• Assignment
Without including any images, please transcribe all the lines below exactly.

*** Begin section ***

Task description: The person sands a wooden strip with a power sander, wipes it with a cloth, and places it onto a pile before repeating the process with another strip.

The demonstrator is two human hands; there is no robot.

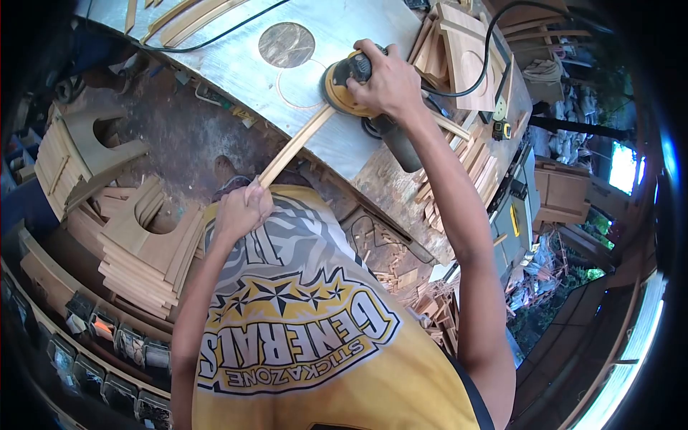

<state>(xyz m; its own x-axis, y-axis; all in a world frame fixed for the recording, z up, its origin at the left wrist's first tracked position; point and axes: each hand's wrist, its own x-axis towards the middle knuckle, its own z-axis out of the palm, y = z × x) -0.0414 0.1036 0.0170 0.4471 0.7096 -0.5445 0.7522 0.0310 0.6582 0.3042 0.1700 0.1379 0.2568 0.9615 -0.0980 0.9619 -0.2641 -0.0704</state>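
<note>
My right hand (387, 79) is closed around the top of a yellow and black power sander (347, 82), whose dark dust canister points down toward the table's near side. Under the sander's edge lies the far end of a narrow wooden strip (294, 147). The strip's near end is gripped in my left hand (244, 208), close to my shirt. Both rest over a pale, worn work board (365, 136) with a round dark patch and a circular mark. The sander's pad underside is hidden.
Stacked cut wooden panels (143, 251) stand on the left, above a row of bins (118, 340). Wood pieces (462, 54) and a tape measure (502, 130) lie at the right of the table. A black cable (487, 61) loops beside the sander.
</note>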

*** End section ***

• Answer below
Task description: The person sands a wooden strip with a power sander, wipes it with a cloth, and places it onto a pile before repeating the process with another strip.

The demonstrator is two human hands; there is no robot.


<state>(xyz m; its own x-axis, y-axis; all in a world frame fixed for the recording, z up, its origin at the left wrist's first tracked position; point and axes: each hand's wrist, its own x-axis towards the middle knuckle, its own z-axis out of the palm, y = z × x) -0.0414 0.1036 0.0170 0.4471 0.7096 -0.5445 0.7522 0.0310 0.6582 0.3042 0.1700 0.1379 0.2568 0.9615 -0.0980 0.9619 -0.2641 -0.0704</state>
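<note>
My right hand (387, 79) is closed around the top of a yellow and black power sander (347, 82), whose dark dust canister points down toward the table's near side. Under the sander's edge lies the far end of a narrow wooden strip (294, 147). The strip's near end is gripped in my left hand (244, 208), close to my shirt. Both rest over a pale, worn work board (365, 136) with a round dark patch and a circular mark. The sander's pad underside is hidden.
Stacked cut wooden panels (143, 251) stand on the left, above a row of bins (118, 340). Wood pieces (462, 54) and a tape measure (502, 130) lie at the right of the table. A black cable (487, 61) loops beside the sander.
</note>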

The exercise requires no additional content.